At the start of this month, analysts were stunned by a U.S. April jobs report showing dramatically fewer jobs than had been projected. With this May 2021 edition of What We’re Reading going live days before the next U.S. jobs report, we’re providing additional resources to examine the prospects for an inclusive economic recovery from the COVID crisis in the United States.
Some Early U.S. Data Suggest May Jobs Report Could Echo April Weakness (Howard Schneider, Reuters) “People have spent the last 14 months rebuilding their lives around the pandemic. They’ve made alternative childcare and schooling arrangements, budgeted for reduced household income, and adjusted their lifestyle. While there seem to be ‘help wanted’ signs everywhere you look, it could be as late as September before we see hiring numbers truly surge.”
The Stock Market May Be Misreading What This Weak Jobs Report Means for the Fed (Patti Domm, CNBC) This piece offers another perspective on the April jobs report: supply chain back-ups may be partly to blame for last month’s slow-down in hiring. As the piece argues, next month may clarify this point.
An Investment Bonanza Is Coming (The Economist) “The prospect of surging capex holds out promise that the global economy will not face a repeat of the 2010s, when growth in productivity and GDP stayed stubbornly below pre-crisis trends.”

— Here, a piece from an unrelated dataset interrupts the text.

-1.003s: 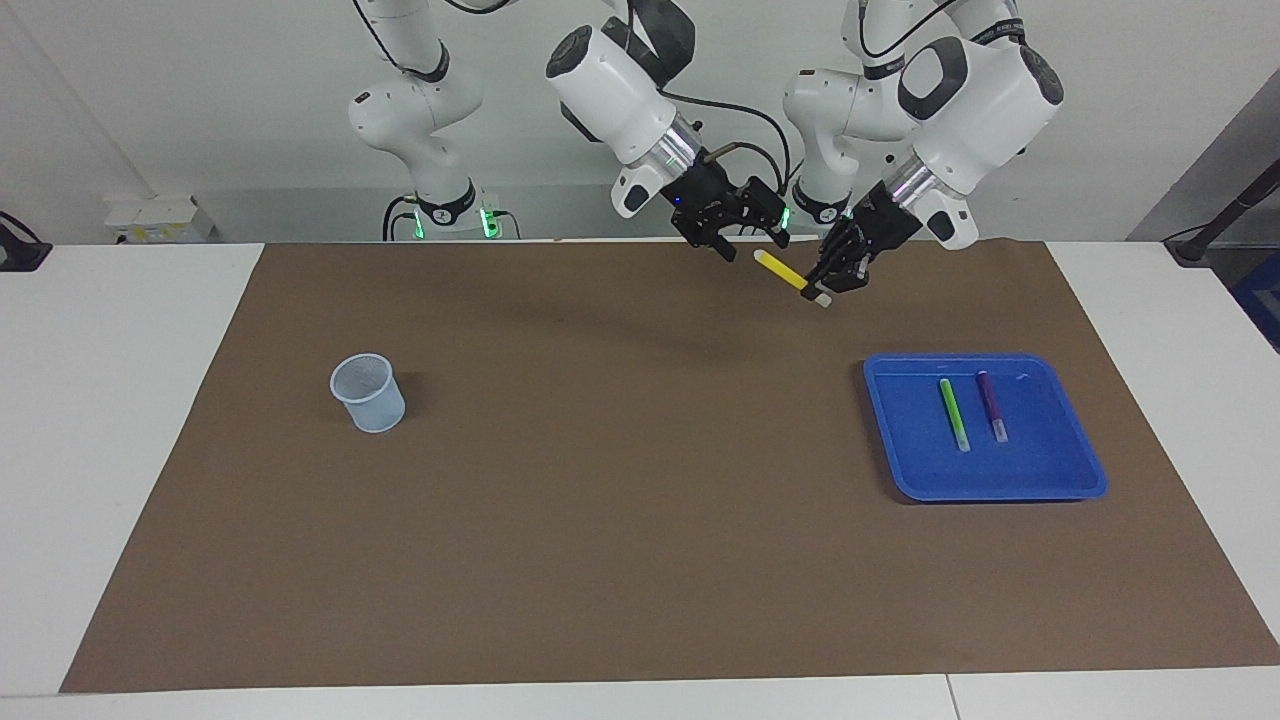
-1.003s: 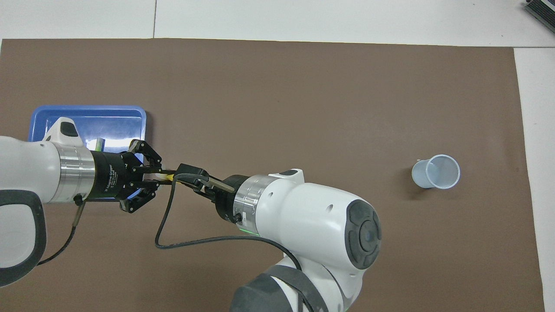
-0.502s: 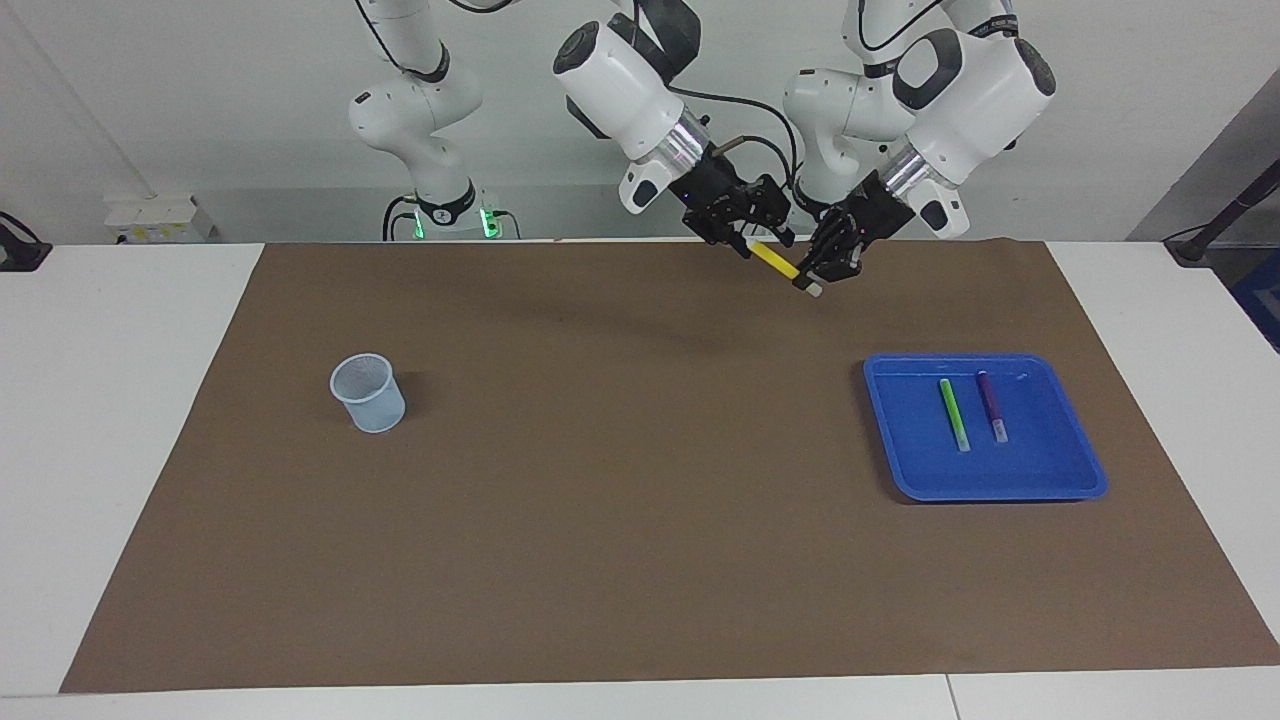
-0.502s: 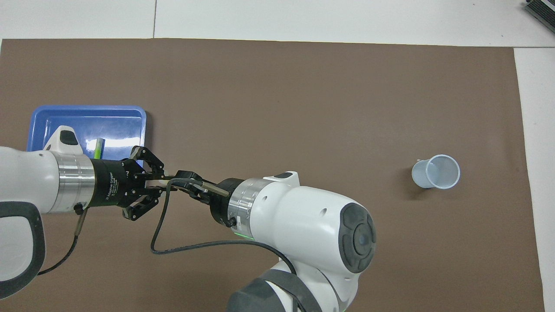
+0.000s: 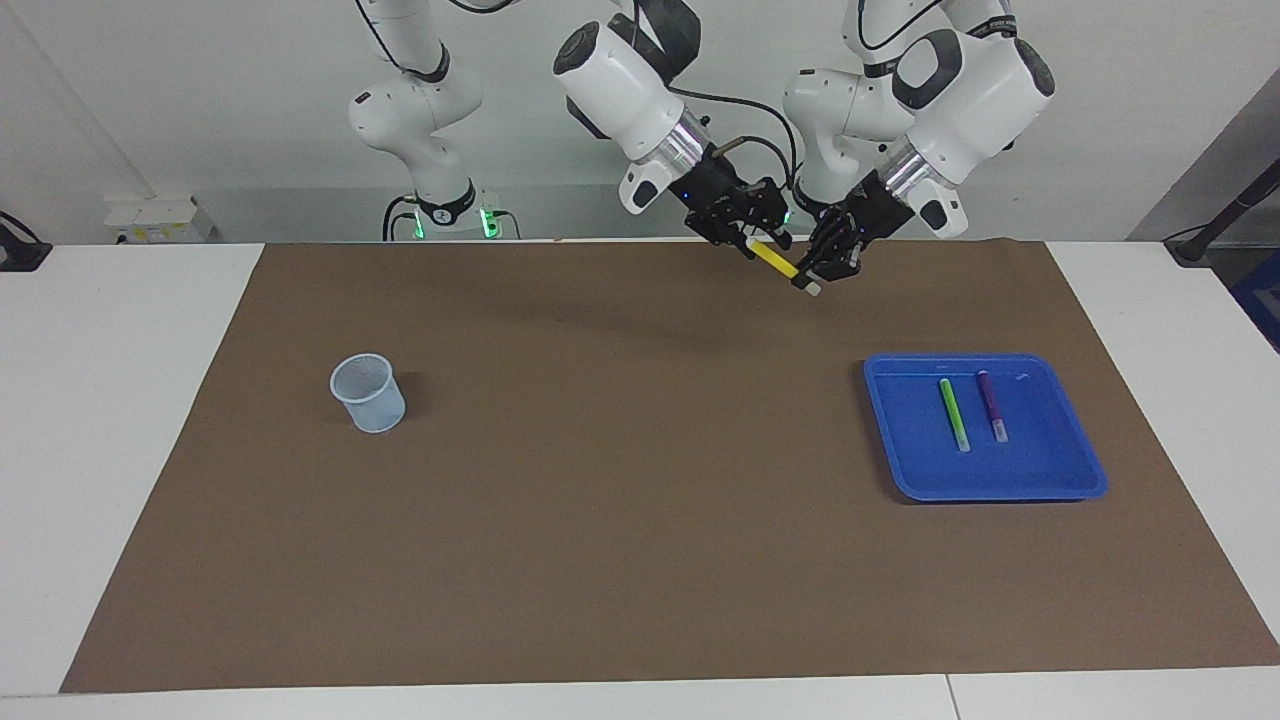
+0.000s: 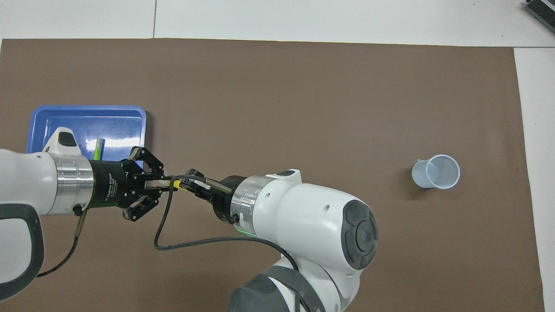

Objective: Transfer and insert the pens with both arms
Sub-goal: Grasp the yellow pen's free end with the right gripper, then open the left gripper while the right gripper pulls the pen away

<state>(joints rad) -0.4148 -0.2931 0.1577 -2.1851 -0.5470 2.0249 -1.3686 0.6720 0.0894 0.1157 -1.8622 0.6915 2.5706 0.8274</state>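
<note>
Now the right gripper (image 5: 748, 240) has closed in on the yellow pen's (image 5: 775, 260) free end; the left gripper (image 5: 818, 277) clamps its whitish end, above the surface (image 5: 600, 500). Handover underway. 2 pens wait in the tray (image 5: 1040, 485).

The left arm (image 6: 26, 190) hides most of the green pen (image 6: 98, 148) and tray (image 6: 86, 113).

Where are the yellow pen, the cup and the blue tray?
yellow pen (image 5: 773, 259): facing view, middle of its yellow barrel.
cup (image 5: 369, 394): facing view, its side wall.
blue tray (image 5: 1000, 487): facing view, rim farthest from the robots.
</note>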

Purpose of the Corporation
Climate Activists Defeat Exxon in Push for Clean Energy (Clifford Krauss and Peter Eavis, The New York Times) “This signals a new era for the role of corporations in climate change and a new era for corporate governance,” said Erik Gordon, a University of Michigan business professor quoted in the piece.
Bank of America Increases US Minimum Hourly Wage to $25 by 2025 (Anneken Tappe, CNN Business) A sign of companies’ commitment to stakeholders beyond just their shareholders—or a sign of changing labor markets? Or both?
Gig Workers Inch Toward Right to Unionize in New York — But There’s a Catch (Josefa Velasquez & Claudia Irizarry Aponte, The City) A thorough overview of the legislative debates underway that also foregrounds the role of immigrant workers in bringing these issues to the fore. (To go deeper on the complex relationship of gig economies and minority communities, read: The Gig Economy’s Business Model Is a Racial Justice Issue by Edward Ongweso Jr in Vice.)
How to Make Stakeholder Capitalism Work (Hans Taparia, Stanford Social Innovation Review) “When stakeholders are owners of the business, their interests directly influence its decisions.” An interesting article that analyzes how legislation might help make such ownership possible.
A New Antitrust Case Cuts to the Core of Amazon’s Identity (Gilad Edelman, Wired) A new legal case may take the text of Amazon’s contracts with vendors on the site as a point of departure, but, as this article explains, the company’s monopolistic practices may be expressed in the very design of the eCommerce site itself.
Did Tech Companies Keep Their Promises One Year After George Floyd’s Death? (Bärí A. Williams, Fast Company) One year ago, the death of George Floyd sparked public commitments to fighting racial inequity. Where can we look to see if such statements have turned to action?